EU told to step up on biodiversity credits

Regulators advised to follow UN and World Economic Forum in push for biodiversity market, but scientists issue warning

The European Commission looks set to become the latest major body to throw its weight behind the development of biodiversity credit markets.

In a report published last week, the group responsible for advising the EU on how it should boost sustainable finance in low- and middle-income countries (LMICs) told the Commission to work on “scaling-up high-integrity carbon and biodiversity credit markets”.

Biodiversity credits are tokens generated by projects that protect species or natural habitats.

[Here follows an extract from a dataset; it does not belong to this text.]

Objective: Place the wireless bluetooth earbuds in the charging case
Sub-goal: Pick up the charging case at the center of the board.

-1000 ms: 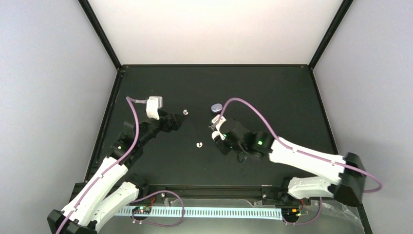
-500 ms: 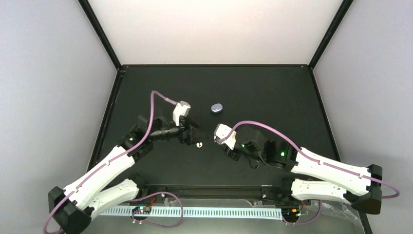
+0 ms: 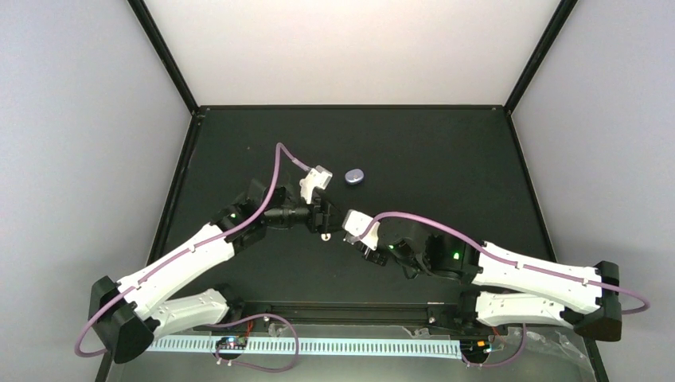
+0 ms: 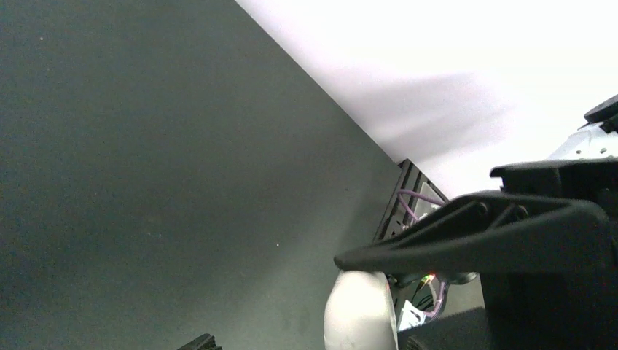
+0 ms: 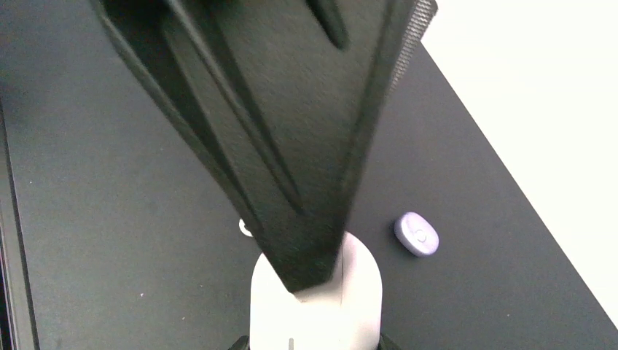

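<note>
A: Fingers (image 5: 277, 131) of the right gripper (image 5: 315, 275)?
B: Pressed together to a point, holding nothing.
A: Left gripper (image 3: 321, 224)?
B: One finger (image 4: 466, 237) in view; open or closed, cannot tell.
A: Earbuds?
B: One white bud (image 3: 324, 236) lies on the table (image 3: 446, 151), just beside the left gripper's tip, between the grippers.
A: Case (image 3: 354, 176)?
B: Lilac, farther back, apart from both arms; lid apparently shut.
</note>
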Motion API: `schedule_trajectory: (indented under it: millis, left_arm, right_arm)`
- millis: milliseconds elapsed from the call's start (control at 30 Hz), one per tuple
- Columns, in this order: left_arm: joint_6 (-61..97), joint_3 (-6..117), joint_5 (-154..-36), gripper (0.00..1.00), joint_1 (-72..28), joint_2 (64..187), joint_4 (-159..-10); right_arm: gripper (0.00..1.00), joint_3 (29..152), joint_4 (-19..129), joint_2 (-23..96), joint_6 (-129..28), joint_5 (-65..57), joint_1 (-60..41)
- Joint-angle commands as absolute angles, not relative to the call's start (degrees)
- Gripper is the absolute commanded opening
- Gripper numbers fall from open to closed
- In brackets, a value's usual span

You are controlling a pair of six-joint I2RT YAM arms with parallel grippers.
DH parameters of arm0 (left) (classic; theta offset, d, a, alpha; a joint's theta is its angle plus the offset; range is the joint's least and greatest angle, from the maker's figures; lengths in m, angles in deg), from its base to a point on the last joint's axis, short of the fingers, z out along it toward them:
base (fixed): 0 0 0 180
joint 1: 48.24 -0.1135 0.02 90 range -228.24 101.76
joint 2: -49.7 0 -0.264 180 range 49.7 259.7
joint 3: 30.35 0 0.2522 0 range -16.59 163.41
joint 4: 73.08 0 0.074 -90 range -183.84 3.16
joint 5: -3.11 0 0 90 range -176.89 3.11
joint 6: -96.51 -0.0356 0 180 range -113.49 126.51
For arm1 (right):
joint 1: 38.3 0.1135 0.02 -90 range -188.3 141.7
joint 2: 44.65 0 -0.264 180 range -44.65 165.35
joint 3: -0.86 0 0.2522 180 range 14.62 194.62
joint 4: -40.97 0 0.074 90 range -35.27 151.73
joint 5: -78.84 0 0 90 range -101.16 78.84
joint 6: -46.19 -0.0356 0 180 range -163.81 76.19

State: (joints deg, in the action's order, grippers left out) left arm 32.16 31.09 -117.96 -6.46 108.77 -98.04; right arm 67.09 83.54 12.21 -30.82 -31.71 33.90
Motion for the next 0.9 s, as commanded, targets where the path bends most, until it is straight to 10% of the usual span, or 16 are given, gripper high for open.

They can be sold to companies, governments or other entities wanting to fund such projects and take credit for their environmental benefits.

In some cases, the credits can be used to counterbalance damage being done by the buyer’s own economic activities.

“Biodiversity credits have the potential to encourage investments in natural capital, especially in biodiversity-rich LMICs,” wrote the advisors, who include representatives from Tata Power, Siemens Energy Africa, Amundi and the Luxembourg Stock Exchange, as well as academics and campaigners.

“However, the biodiversity credit market is still in its early stages and faces certain challenges, including the need to establish methodologies for internationally recognised biodiversity units, set up pricing mechanisms and adopt regulatory and integrity safeguards, including those related to additionality.”

Even once these issues are resolved, the report continued, “developing a functioning market will require further policy measures, such as setting mandatory disclosure targets and establishing compliance markets”.

The recommendation was one of 10 made by the group, which refers to itself as HLEG, in a formal report commissioned by Jutta Urpilainen, the EU Commissioner for International Partnerships.

HLEG was set up to mirror the High Level Expert Group on Sustainable Finance, whose 2019 recommendations included the development of an EU green taxonomy, Corporate Sustainability Reporting Directive, Sustainable Finance Disclosure Regulation and Green Bond Standard – all of which are now law.

Speaking alongside IMF’s managing director, Kristalina Georgieva, at the report’s launch last week, Urpilainen said the Commission would “study these recommendations closely”.

Sources say the Commission is already in the process of hiring a number of experts in biodiversity credits, to help it develop its thinking in the area.

Broader ramp-up on biodiversity credits

The UN and the World Economic Forum are also ramping up their activities on biodiversity credit markets, recruiting new members to their groups and publishing reports.

The UN Environmental Programme Finance Initiative’s Biodiversity Credit Alliance recently released a paper exploring the challenges around reviewing the quality and integrity of biodiversity credits.

Earlier this year, WEF launched its Frontrunner Coalition in partnership with McKinsey & Company, through which it wants to convene the private sector “to identify and discuss the key entry barriers and drivers of the [biodiversity credit] market”.

Current members include a handful of corporates from across mining, chemicals and energy, including Bayer, Iberdrola, EcoPetrol, Vale and ISA.

“For these businesses, it is a unique opportunity to play an instrumental role in building a new market, to gain lasting reputation for innovation, and to advance their procurement know-how,” said WEF in a document published last month to encourage new recruits.

Warnings from scientists

But scientists warned on Monday that the financialisation of conservation projects – specifically those focused on preserving forests – isn’t effective.

The International Union of Forest Research Organisations, a network of 15,000 scientists from 120 countries, presented research to the UN this week which concluded that market-based mechanisms such as biodiversity credits don’t reduce damage to nature overall.

It highlighted the proliferation of such mechanisms, warning that the private sector was “more often interested in short-term profits than long-term, just, and sustainable forest governance”.

Co-author Maria Brockhaus from the University of Helsinki, told French media outlet AFP: “The evidence does not support the claim of win-wins or triple wins for environment, economy and people”.

“Rather our cases show that poverty and forest loss both are persistent across different regions of the world… where market mechanisms have been the main policy option for decades”.